Abortion protests: is free speech in retreat?

The conviction of 64-year-old Livia Tossici-Bolt for breaching abortion clinic 'buffer zone' has made her the unlikely focus of a transatlantic row over free speech

Pro-life marchers carrying a banner saying 'Abortion isn't healthcare, healthcare doesn't kill' down Whitehall during an anti-abortion protest in London in September 2024
Pro-life marchers walk down Whitehall during an anti-abortion protest in London in September 2024
(Image credit: Guy Smallman / Getty Images)

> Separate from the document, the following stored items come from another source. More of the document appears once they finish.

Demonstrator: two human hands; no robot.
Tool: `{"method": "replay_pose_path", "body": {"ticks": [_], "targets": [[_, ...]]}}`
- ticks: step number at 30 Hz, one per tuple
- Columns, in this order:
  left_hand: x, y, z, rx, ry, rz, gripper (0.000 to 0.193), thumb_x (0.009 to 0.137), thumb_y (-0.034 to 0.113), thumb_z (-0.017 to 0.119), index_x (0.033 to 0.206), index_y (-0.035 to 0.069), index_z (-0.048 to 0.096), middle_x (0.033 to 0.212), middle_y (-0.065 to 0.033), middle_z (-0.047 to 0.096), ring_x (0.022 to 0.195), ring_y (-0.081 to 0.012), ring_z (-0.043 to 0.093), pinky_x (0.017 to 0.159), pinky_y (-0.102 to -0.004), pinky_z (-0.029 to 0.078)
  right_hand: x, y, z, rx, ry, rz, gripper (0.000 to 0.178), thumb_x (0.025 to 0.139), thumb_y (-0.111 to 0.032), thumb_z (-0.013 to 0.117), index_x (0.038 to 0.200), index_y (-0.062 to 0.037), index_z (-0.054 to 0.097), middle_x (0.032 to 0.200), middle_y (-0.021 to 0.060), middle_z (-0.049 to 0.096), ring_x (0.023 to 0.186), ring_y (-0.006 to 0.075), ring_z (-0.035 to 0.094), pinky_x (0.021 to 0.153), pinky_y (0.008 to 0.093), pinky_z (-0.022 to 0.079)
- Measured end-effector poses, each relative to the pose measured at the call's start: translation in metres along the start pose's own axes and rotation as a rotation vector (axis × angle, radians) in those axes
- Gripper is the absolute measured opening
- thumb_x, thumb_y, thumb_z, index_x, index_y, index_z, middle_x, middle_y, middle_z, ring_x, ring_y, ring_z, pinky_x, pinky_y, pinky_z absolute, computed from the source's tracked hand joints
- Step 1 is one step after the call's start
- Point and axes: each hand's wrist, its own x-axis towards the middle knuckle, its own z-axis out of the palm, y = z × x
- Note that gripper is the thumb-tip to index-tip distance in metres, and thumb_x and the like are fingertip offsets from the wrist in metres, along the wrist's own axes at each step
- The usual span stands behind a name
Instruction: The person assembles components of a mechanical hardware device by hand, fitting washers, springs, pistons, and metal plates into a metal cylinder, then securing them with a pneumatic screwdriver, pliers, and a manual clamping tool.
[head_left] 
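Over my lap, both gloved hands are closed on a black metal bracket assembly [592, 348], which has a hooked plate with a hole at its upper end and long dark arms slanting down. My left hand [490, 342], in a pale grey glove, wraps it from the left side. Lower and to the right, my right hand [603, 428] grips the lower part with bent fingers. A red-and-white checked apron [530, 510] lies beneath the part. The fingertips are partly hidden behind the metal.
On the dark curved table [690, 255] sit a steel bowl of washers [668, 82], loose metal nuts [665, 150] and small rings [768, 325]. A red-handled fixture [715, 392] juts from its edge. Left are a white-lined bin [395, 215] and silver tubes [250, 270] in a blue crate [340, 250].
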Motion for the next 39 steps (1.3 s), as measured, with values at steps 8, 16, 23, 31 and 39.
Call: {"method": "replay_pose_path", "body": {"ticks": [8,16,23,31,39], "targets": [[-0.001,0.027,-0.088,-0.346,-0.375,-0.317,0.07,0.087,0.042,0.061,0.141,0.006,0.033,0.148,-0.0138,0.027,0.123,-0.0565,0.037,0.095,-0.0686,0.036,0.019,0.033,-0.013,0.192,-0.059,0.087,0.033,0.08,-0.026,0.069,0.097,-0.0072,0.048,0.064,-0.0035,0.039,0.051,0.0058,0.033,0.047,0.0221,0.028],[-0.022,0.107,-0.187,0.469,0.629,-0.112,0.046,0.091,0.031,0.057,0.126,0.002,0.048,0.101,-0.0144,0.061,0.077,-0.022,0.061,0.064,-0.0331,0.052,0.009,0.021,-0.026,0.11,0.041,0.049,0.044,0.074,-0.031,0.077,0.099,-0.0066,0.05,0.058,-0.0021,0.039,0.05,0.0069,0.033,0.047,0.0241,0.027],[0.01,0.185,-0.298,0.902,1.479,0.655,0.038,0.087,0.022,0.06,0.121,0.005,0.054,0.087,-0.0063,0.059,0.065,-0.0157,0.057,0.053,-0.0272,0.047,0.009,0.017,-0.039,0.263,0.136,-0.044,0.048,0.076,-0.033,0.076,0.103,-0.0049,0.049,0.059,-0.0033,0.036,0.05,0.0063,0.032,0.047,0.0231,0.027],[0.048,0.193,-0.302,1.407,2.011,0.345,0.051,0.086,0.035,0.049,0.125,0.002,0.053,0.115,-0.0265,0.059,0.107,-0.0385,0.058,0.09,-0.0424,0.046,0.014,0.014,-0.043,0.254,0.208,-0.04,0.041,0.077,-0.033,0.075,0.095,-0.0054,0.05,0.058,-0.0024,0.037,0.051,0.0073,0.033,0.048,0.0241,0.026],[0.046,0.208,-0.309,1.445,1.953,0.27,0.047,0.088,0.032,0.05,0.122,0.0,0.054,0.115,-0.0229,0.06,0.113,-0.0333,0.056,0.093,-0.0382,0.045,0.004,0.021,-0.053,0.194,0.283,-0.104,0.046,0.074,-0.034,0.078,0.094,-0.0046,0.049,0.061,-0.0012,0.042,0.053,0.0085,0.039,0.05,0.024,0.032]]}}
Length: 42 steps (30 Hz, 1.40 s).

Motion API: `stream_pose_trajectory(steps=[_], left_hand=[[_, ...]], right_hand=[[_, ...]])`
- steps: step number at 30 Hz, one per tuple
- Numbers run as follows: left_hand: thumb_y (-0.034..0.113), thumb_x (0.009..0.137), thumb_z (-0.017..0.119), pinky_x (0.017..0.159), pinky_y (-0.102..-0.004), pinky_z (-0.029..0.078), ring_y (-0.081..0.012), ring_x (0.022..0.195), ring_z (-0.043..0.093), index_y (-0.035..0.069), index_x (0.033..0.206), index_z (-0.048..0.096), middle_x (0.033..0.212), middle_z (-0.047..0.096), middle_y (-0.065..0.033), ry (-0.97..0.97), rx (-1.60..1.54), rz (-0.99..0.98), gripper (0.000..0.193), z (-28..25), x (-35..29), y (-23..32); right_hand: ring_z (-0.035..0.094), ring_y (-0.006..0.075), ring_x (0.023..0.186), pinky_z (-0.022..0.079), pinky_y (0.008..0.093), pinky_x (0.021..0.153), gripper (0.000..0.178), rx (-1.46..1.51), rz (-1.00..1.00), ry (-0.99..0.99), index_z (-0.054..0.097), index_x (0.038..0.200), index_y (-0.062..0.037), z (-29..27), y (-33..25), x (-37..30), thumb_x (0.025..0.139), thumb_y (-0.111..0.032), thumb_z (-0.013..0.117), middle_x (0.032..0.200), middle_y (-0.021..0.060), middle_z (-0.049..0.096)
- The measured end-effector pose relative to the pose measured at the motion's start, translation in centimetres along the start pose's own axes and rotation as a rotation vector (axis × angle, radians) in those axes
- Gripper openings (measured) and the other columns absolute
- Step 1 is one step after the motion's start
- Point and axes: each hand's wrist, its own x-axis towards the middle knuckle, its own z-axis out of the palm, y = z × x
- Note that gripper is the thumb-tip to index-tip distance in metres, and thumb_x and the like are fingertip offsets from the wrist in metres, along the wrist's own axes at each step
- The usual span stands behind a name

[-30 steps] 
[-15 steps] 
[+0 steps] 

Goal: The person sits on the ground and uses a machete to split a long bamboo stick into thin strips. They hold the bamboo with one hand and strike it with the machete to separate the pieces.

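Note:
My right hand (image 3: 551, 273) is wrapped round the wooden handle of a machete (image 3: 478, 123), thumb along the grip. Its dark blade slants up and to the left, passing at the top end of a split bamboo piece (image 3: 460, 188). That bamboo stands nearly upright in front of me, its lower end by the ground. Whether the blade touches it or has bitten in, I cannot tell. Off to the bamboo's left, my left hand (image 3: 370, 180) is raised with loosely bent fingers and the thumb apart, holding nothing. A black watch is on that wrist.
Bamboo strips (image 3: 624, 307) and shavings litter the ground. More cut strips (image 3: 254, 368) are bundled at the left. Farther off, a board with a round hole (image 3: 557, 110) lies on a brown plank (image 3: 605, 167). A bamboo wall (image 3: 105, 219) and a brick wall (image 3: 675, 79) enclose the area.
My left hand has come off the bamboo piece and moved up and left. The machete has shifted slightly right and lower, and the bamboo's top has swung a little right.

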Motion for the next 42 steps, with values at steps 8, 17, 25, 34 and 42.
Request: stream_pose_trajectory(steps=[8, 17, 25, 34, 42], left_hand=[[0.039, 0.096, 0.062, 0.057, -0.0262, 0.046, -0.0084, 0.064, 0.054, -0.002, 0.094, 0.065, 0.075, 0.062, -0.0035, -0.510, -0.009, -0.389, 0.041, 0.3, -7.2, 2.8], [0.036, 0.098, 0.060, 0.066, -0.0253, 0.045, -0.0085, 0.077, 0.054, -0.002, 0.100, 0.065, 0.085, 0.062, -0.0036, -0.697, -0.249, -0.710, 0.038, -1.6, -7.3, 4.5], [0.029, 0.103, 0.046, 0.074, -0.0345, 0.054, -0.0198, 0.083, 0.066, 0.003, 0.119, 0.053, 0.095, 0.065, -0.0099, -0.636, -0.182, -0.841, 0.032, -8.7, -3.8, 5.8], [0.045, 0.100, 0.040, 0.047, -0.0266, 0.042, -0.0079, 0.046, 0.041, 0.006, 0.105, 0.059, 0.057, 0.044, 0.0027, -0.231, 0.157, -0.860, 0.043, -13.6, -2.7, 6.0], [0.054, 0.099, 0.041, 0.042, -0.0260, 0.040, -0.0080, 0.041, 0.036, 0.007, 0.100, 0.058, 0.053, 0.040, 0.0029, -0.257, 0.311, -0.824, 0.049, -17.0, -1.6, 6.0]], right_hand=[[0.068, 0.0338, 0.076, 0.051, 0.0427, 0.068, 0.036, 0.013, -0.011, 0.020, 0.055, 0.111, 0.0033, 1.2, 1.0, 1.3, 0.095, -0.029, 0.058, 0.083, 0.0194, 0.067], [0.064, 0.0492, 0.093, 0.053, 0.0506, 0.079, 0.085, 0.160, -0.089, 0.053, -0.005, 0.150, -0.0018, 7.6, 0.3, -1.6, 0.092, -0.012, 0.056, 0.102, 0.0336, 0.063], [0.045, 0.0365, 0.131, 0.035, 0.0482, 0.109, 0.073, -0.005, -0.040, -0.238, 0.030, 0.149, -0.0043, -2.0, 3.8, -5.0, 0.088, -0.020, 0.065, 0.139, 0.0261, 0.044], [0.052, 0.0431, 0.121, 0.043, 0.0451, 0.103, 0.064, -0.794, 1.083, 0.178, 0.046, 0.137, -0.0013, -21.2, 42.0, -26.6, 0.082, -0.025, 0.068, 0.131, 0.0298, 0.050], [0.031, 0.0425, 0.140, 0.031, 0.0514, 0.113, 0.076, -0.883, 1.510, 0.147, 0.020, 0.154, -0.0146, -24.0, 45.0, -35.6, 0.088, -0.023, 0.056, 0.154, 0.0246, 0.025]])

"Hair in a grey bob with a small gold cross around her neck, 64-year-old Livia Tossici-Bolt might seem an unlikely choice of a global cause célèbre," said Nicholas Pyke in the Daily Mail. But the activist has become the face of a transatlantic row over free speech after being convicted for breaching an abortion clinic "buffer zone" in 2023. Tossici-Bolt, who stood outside the Bournemouth clinic with a sign saying, "Here to talk, if you want", has been given a conditional discharge and ordered to pay £20,000 in costs.

The Trump administration called it disappointing. And they're right, said Melanie McDonagh in The Spectator. Tossici-Bolt wasn't aggressive; all she did was respectfully offer an "alternative" opinion on abortion, as anyone in a free country is allowed to do. Not here in Britain, though. I saw footage of a community support officer asking another respectful protester, outside a Birmingham clinic, whether she was praying. That was the point at which I thought: the country is "going to hell".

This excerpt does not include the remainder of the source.